*PROBLEM*: Once you have read the listing below, output it again exactly.

*RECORDED INFORMATION*:
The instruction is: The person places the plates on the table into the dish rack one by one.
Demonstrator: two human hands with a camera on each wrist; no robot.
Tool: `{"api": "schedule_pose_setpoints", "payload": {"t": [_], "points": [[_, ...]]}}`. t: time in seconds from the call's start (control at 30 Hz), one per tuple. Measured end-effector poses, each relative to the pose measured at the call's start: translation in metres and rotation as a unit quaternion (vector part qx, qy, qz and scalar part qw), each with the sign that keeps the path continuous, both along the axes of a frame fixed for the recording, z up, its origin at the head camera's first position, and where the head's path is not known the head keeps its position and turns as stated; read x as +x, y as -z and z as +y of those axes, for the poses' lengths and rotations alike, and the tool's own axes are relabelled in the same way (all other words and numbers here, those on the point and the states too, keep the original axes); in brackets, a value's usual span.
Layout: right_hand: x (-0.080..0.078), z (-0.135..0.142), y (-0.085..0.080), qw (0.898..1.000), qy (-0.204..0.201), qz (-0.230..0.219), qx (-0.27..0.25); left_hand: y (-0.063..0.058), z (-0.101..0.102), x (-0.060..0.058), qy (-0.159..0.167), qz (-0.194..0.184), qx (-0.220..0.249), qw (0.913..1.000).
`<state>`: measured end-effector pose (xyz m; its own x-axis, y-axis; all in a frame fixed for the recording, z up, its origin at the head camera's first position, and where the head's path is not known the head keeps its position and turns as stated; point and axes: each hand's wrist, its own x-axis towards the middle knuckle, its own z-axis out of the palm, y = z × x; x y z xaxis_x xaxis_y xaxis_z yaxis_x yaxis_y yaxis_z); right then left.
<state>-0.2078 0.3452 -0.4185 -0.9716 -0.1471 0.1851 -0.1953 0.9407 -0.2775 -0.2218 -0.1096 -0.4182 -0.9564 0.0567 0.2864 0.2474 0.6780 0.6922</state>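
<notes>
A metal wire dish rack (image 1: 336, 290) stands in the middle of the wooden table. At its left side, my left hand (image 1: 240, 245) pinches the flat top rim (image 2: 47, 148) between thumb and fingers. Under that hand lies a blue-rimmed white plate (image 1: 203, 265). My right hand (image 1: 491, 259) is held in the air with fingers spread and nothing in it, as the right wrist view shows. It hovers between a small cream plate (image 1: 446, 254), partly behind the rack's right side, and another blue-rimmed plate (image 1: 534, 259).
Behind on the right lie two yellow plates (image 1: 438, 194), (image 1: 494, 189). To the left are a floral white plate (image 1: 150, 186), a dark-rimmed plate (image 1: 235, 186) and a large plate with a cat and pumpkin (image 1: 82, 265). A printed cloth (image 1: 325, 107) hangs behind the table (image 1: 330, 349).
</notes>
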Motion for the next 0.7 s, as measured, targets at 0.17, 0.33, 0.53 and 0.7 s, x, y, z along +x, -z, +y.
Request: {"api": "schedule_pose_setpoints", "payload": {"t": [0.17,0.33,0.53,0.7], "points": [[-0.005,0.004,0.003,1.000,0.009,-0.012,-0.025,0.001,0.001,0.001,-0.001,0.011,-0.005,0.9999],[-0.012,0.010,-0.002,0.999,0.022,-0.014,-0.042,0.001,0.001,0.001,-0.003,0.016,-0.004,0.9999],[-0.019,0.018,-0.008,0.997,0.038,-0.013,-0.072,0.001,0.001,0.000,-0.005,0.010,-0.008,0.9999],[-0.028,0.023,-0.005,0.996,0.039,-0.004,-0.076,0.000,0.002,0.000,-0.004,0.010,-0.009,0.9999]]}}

*WRITTEN SOLUTION*:
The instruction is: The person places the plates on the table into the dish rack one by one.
Demonstrator: two human hands with a camera on each wrist; no robot.
Tool: `{"api": "schedule_pose_setpoints", "payload": {"t": [_], "points": [[_, ...]]}}`. t: time in seconds from the call's start (control at 30 Hz), one per tuple. Measured end-effector poses, each relative to the pose measured at the call's start: translation in metres and rotation as a unit quaternion (vector part qx, qy, qz and scalar part qw), each with the sign that keeps the path continuous, both along the axes of a frame fixed for the recording, z up, its origin at the head camera's first position, and where the head's path is not known the head keeps its position and turns as stated; read x as +x, y as -z and z as +y of those axes, for the poses' lengths and rotations alike, and the tool's own axes are relabelled in the same way (all other words and numbers here, those on the point and the states too, keep the original axes); in brackets, a value's usual span.
Layout: right_hand: x (-0.080..0.078), z (-0.135..0.142), y (-0.085..0.080), qw (0.898..1.000), qy (-0.204..0.201), qz (-0.230..0.219), qx (-0.27..0.25); left_hand: y (-0.063..0.058), z (-0.101..0.102), x (-0.060..0.058), qy (-0.159..0.167), qz (-0.194..0.184), qx (-0.220..0.249), qw (0.913..1.000).
`<state>`: measured end-effector pose (xyz m; its own x-axis, y-axis; all in a frame fixed for the recording, z up, its origin at the head camera's first position, and where the head's path is not known the head keeps its position and turns as stated; point and axes: each hand's wrist, its own x-axis towards the middle knuckle, its own z-axis out of the palm, y = z × x; x y z xaxis_x xaxis_y xaxis_z yaxis_x yaxis_y yaxis_z); right then left.
<state>-0.2078 0.3452 -0.4185 -0.9716 -0.1471 0.1851 -0.1953 0.9407 -0.2775 -0.2218 -0.1096 -0.4182 -0.9564 0.0567 0.2864 0.2474 0.6780 0.6922</state>
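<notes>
A metal wire dish rack (image 1: 336, 290) stands in the middle of the wooden table. At its left side, my left hand (image 1: 240, 245) pinches the flat top rim (image 2: 47, 148) between thumb and fingers. Under that hand lies a blue-rimmed white plate (image 1: 203, 265). My right hand (image 1: 491, 259) is held in the air with fingers spread and nothing in it, as the right wrist view shows. It hovers between a small cream plate (image 1: 446, 254), partly behind the rack's right side, and another blue-rimmed plate (image 1: 534, 259).
Behind on the right lie two yellow plates (image 1: 438, 194), (image 1: 494, 189). To the left are a floral white plate (image 1: 150, 186), a dark-rimmed plate (image 1: 235, 186) and a large plate with a cat and pumpkin (image 1: 82, 265). A printed cloth (image 1: 325, 107) hangs behind the table (image 1: 330, 349).
</notes>
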Motion for the next 0.7 s, as measured, targets at 0.17, 0.33, 0.53 and 0.7 s, x, y, z along +x, -z, +y.
Request: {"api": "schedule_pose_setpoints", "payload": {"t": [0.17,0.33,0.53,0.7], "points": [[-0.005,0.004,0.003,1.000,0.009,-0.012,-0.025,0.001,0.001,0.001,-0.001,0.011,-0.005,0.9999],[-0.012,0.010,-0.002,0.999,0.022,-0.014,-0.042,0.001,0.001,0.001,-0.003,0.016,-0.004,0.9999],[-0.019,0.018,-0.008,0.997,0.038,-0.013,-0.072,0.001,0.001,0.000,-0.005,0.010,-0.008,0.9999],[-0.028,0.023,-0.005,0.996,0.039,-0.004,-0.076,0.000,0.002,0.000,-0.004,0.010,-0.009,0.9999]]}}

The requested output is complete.